• _Task statement_
Check each line of the material below, and copy it if it holds the string "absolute".

• _Provided data_
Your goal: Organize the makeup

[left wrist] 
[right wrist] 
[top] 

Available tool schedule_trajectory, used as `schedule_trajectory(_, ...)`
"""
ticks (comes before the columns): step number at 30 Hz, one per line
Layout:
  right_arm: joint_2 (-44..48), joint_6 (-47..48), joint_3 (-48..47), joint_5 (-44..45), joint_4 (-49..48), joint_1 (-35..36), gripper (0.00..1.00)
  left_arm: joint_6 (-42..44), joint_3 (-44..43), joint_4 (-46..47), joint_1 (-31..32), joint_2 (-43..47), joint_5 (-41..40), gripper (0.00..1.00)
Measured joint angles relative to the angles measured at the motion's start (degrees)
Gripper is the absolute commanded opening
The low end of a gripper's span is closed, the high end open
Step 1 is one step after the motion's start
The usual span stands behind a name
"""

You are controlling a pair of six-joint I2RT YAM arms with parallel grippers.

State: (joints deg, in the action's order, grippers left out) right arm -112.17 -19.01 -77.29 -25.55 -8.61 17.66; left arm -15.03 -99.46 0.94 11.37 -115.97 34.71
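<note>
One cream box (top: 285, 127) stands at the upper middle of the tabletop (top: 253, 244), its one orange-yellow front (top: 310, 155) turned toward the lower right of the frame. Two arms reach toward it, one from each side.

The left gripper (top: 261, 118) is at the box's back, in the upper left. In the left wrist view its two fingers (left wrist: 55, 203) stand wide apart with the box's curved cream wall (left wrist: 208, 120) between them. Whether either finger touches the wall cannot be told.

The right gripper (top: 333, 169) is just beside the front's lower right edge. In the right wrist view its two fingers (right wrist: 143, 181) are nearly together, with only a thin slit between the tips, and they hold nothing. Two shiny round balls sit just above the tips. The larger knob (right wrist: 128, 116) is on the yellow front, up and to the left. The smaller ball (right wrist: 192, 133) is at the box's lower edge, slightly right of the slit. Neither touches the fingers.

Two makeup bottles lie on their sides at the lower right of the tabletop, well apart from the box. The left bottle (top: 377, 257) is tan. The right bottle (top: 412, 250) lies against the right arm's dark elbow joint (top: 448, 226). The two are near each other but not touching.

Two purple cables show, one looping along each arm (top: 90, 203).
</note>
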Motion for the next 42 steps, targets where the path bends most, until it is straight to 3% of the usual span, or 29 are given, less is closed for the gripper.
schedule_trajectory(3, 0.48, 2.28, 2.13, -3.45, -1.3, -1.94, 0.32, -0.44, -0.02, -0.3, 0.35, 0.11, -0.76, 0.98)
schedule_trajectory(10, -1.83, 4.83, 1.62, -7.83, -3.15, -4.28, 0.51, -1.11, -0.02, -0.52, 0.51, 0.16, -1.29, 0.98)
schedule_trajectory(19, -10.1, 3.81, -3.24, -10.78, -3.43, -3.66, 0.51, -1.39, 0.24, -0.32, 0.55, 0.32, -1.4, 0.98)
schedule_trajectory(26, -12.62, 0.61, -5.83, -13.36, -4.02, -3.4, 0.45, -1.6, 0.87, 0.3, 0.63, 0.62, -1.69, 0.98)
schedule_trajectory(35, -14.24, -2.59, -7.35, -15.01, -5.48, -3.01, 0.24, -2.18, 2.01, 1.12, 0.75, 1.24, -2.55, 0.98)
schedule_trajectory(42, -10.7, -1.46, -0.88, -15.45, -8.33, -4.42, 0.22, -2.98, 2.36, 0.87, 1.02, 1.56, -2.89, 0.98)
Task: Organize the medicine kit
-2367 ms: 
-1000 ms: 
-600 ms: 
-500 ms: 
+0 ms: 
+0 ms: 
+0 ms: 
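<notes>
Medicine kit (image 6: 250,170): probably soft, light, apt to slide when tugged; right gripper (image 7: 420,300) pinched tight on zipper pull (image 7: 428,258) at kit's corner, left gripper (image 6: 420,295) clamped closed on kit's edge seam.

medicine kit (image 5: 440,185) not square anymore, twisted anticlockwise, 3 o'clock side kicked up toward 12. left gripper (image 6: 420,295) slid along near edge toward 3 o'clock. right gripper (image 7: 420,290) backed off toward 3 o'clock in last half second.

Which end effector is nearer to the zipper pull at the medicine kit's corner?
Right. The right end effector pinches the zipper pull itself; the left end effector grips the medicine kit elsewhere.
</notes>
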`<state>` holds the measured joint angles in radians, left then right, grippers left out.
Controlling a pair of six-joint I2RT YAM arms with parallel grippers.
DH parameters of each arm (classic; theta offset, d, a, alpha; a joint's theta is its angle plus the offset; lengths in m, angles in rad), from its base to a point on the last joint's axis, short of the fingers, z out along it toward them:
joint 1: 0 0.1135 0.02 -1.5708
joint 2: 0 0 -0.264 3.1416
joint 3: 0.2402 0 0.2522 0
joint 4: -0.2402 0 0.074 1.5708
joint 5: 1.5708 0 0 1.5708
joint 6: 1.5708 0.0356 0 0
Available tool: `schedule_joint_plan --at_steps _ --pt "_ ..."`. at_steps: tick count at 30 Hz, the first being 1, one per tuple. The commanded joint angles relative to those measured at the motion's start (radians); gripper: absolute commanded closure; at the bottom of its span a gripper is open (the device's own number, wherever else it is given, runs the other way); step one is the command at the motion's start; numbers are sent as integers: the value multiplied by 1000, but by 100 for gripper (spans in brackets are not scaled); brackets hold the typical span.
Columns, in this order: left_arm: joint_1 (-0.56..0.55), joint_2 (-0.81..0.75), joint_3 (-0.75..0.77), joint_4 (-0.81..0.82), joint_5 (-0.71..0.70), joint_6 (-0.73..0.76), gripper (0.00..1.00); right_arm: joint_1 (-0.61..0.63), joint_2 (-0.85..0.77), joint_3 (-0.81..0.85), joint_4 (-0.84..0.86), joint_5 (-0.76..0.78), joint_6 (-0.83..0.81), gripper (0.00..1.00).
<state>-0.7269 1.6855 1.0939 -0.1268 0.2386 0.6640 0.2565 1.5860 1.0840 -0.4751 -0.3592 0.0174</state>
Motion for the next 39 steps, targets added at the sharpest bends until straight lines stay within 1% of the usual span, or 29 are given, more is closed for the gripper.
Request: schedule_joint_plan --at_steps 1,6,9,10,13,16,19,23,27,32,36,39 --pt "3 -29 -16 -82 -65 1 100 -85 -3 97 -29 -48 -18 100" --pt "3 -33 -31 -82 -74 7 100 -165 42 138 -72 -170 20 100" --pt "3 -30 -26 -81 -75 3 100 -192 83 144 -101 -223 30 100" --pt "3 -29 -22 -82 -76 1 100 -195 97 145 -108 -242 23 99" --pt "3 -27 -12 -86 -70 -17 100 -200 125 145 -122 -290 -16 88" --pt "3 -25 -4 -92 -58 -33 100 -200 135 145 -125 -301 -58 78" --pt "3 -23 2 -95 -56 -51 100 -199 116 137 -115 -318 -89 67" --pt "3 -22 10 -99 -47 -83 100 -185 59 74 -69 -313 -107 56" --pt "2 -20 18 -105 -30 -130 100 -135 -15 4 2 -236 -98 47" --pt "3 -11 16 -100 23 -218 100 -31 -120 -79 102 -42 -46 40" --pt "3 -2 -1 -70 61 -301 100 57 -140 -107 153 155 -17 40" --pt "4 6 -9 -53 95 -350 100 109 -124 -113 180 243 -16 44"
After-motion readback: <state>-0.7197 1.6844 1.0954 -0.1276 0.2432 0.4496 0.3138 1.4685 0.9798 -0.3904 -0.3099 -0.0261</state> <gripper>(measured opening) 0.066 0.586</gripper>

• _Answer for the task_
Gripper is the absolute commanded opening
Available tool: `schedule_joint_plan --at_steps _ --pt "_ ..."`. at_steps: tick count at 30 Hz, the first being 1, one per tuple. The commanded joint angles relative to those measured at the motion's start (radians); gripper: absolute commanded closure; at the bottom of its span a gripper is open (the device's own number, wherever else it is given, runs the other way); step one is the command at the motion's start; numbers are sent as integers: the value multiplied by 1000, but by 100 for gripper (spans in brackets are not scaled); brackets hold the typical span.

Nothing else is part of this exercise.